The Bandit (2016) Film Review from the 59th Annual San Francisco International Film Festival, a movie directed by Jesse Moss, and starring Mike Henry, Hal Needham, Burt Reynolds, Sonny Shroyer, and Paul Williams.
While Smokey and the Bandit and Burt Reynolds are now both regarded as movie icons, it wasn’t always certain that the film and it’s swaggering star would be remembered as such. Many forget that when production was still underway on the Southern-styled action comedy that observers had major doubts about it’s chances of doing well with audiences, to say nothing of turning a profit for the studio. It was only through the dogged determination and ingenuity of it’s unlikely director that Smokey was able to beat the odds and become the cinematic phenomenon that it is fondly recalled as, as The Bandit lovingly shows.

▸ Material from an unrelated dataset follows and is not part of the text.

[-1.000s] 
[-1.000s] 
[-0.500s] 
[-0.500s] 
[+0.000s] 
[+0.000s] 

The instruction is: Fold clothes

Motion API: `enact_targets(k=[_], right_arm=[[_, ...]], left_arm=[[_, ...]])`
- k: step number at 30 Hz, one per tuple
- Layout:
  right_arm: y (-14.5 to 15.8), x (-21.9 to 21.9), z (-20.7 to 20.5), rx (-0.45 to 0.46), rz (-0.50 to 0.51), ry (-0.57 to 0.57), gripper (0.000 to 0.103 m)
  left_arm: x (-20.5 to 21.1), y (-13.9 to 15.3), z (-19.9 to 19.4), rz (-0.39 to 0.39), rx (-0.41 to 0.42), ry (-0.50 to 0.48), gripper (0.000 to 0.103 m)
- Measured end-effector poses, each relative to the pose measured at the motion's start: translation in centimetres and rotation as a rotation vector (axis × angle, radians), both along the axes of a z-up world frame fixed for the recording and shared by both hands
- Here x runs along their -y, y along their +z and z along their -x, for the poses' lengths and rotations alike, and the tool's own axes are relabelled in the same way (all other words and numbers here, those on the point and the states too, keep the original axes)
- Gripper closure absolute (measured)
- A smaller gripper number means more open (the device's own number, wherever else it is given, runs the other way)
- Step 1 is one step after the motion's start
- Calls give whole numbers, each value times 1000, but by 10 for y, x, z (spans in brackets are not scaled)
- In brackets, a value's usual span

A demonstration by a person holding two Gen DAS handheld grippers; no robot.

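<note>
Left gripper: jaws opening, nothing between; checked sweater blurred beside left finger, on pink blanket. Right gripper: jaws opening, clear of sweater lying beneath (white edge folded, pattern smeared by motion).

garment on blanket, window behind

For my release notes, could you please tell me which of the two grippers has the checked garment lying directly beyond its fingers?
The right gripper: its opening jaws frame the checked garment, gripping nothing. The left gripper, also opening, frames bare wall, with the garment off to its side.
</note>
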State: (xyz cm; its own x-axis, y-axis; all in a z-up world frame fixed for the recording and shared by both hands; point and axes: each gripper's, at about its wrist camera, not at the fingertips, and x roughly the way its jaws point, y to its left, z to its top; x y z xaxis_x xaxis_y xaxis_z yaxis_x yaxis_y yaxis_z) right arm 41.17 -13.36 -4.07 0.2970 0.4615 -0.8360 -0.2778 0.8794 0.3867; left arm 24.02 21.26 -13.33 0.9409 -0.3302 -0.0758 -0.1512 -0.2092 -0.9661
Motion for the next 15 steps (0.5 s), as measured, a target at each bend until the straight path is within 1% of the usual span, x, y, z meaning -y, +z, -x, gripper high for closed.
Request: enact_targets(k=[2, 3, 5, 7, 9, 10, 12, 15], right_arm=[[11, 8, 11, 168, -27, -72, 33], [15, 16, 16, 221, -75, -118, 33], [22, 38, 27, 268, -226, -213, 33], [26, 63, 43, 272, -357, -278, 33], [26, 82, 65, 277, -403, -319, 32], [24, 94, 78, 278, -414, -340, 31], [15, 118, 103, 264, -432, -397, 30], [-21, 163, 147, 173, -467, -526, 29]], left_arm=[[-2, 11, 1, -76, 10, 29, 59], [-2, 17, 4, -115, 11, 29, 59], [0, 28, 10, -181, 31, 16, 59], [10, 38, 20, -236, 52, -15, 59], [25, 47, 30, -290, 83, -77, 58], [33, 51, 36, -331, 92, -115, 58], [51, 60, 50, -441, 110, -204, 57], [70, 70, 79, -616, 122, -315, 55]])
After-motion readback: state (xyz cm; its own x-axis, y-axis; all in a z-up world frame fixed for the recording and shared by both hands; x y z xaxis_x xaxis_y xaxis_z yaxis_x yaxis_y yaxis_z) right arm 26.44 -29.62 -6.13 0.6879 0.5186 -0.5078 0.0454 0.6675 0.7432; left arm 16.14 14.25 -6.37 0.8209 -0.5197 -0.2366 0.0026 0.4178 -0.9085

The son of Southern sharecroppers and a paratrooper in the Korean War, few expected Hal Needham to amount to anything, as he makes abundantly clear in interviews recorded before his tragic passing. Unjustly dismissed as dumb and unremarkable by many people he encountered over the course of his life, Needham cleverly managed to leverage his extensive experience engaging in manual labor and executing risky physical maneuvers into a prolific career as a movie and TV stuntman. He worked primarily on Western productions and regularly stood in for his friend and roomate, the aforementioned Burt Reynolds, but as his (and his roomate’s) resume grew, so did his ambitions.
Drawing parallels between the success story of it’s primary subject and the making of Smokey and the Bandit, the documentary quotes friends and colleagues of his who admit they were incredulous when they first heard that Needham, who didn’t have as much as a degree from a community college, was busy scribbling notes for a film of his own while on the set of Gator, another Reynolds vehicle. No less skeptical were the cast, with it being said that star Jackie Gleason’s part wasn’t actually in the script and required him to improvise on the spot, the studio, who sent a hatchet man down to Georgia to cut the movie’s already-measly budget by a million dollars, and the critics, who savaged the film as yet another Reynolds action flick when it made it’s debut in New York. It was only when Needham, a real life version of the “good ol’ boy” that Reynolds became known for portraying, suggested that they play Smokey for an audience that would appreciate it: Southerners. Smokey‘s fortunes quickly turned around after they did so, and the rest is film history.
The film had significant consequences for it’s leading partnership of Reynolds and Needham. While Smokey finally put to rest criticisms that the rough-and-tumble Reynolds couldn’t do comedies, it made others recognize Needham as the consequential presence he always wanted to be known as. By making a movie that almost everyone thought would fail miserably into the second highest-grossing film of 1977, the former farmboy and stuntman became a creative force to be reckoned with, culminating in his being given an honorary award from the Academy of Motion Pictures Arts and Sciences. As archival footage shows a defiant Needham thanking the people who doubted him for giving him the motivation to come so far, one almost wants to join the audience in laughter and applause for the man and his quintessentially American story.
It’s a simple rags to riches story, but The Bandit powerfully demonstrates why such stories resonate with us. We see it in the admiration of everyone from his son David Needham, who shares fond memories of his father, to Burt Reynolds, who reveals that the first thing he thought when he heard about his death-defying friend’s demise was “What could possibly kill him?” The world may be a poorer place without Needham, but his work and legacy continue to entertain and inspire others, with NASCAR racer Tony Stewart claiming that he has watched Smokey and the Bandit at least 200 times and country musician Toby Keith quipping that Southerners view the film as a documentary that affectionately chronicles life in the region. It’s tempting to think that even now, Needham is smiling down upon us, pleased that people still enjoy his passion project to this day. If you’re looking for something that is as authentic as it is inspiring, The Bandit is the ride for you.